(Beginning of Available data)
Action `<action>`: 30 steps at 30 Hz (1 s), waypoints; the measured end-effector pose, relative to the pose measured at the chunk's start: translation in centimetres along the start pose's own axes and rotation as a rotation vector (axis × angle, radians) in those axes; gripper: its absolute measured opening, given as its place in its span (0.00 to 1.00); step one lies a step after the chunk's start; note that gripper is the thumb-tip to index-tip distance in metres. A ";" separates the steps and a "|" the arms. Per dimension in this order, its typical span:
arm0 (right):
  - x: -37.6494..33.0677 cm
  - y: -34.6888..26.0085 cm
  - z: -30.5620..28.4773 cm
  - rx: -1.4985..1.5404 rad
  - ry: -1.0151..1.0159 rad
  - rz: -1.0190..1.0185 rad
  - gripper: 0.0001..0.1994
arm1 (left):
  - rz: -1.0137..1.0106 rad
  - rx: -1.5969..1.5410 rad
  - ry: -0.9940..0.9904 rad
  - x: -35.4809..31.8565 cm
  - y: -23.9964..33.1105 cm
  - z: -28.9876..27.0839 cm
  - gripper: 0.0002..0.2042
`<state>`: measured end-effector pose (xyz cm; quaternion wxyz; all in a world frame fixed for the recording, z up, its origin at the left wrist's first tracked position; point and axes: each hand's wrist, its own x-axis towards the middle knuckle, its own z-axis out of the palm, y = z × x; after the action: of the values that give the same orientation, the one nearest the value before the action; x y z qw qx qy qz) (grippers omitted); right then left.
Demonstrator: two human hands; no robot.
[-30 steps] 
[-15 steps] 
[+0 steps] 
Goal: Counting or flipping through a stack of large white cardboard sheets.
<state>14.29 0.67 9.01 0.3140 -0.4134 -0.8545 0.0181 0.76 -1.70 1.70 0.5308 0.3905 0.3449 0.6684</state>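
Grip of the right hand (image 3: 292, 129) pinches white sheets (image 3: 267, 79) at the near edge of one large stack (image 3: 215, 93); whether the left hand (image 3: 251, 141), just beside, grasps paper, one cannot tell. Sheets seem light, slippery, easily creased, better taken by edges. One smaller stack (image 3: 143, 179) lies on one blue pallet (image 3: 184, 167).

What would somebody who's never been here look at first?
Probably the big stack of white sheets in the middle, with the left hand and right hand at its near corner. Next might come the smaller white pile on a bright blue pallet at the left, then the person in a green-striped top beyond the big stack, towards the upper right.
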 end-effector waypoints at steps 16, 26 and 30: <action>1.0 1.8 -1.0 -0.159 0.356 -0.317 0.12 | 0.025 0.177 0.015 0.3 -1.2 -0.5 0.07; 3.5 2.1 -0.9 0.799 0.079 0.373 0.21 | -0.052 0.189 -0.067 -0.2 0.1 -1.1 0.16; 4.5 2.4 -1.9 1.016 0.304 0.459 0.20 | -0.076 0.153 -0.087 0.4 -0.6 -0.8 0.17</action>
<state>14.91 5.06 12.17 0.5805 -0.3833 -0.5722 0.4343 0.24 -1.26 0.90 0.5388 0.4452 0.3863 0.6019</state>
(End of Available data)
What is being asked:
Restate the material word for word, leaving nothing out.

Your solution:
Action `<action>`: 30 steps at 30 Hz (1 s), waypoints; the measured end-effector pose, relative to the pose measured at the chunk's start: translation in centimetres along the start pose's own axes and rotation as a rotation vector (axis × angle, radians) in those axes; gripper: its absolute measured opening, given as its place in its span (0.00 to 1.00); step one lies a step after the chunk's start; note that gripper is the thumb-tip to index-tip distance in metres. A ";" separates the steps and a "|" the arms. Per dimension in this order, its typical span:
arm0 (right):
  - x: -37.6494..33.0677 cm
  - y: -34.6888..26.0085 cm
  - z: -30.5620..28.4773 cm
  - rx: -1.4985..1.5404 rad
  - ry: -1.0151..1.0159 rad
  - rz: -1.0190..1.0185 rad
  - gripper: 0.0001..0.1994
arm1 (left):
  - rz: -1.0137..1.0106 rad
  - rx: -1.5969..1.5410 rad
  - ry: -0.9940..0.9904 rad
  - x: -35.4809..31.8565 cm
  - y: -23.9964..33.1105 cm
  - z: -28.9876..27.0839 cm
  - gripper: 0.0002..0.2042
`<state>`: measured end-effector pose (xyz cm; quaternion wxyz; all in a world frame fixed for the recording, z up, its origin at the left wrist's first tracked position; point and axes: each hand's wrist, its own x-axis towards the middle knuckle, its own z-axis out of the palm, y = z × x; after the action: of the values that give the same orientation, the one nearest the value before the action; x y z qw qx qy qz) (grippers omitted); right then left.
Demonstrator: two human hands; no robot.
[-30 steps] 
[-15 steps] 
[+0 steps] 
Goal: Counting or flipping through a stack of large white cardboard sheets.
<state>14.29 0.67 9.01 0.3140 -0.4134 -0.8545 0.0181 0.76 -1.70 1.70 0.5308 0.3905 0.3449 0.6684</state>
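Grip of the right hand (image 3: 292, 129) pinches white sheets (image 3: 267, 79) at the near edge of one large stack (image 3: 215, 93); whether the left hand (image 3: 251, 141), just beside, grasps paper, one cannot tell. Sheets seem light, slippery, easily creased, better taken by edges. One smaller stack (image 3: 143, 179) lies on one blue pallet (image 3: 184, 167).

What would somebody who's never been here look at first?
Probably the big stack of white sheets in the middle, with the left hand and right hand at its near corner. Next might come the smaller white pile on a bright blue pallet at the left, then the person in a green-striped top beyond the big stack, towards the upper right.
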 end-effector waypoints at steps 16, 26 and 30: <action>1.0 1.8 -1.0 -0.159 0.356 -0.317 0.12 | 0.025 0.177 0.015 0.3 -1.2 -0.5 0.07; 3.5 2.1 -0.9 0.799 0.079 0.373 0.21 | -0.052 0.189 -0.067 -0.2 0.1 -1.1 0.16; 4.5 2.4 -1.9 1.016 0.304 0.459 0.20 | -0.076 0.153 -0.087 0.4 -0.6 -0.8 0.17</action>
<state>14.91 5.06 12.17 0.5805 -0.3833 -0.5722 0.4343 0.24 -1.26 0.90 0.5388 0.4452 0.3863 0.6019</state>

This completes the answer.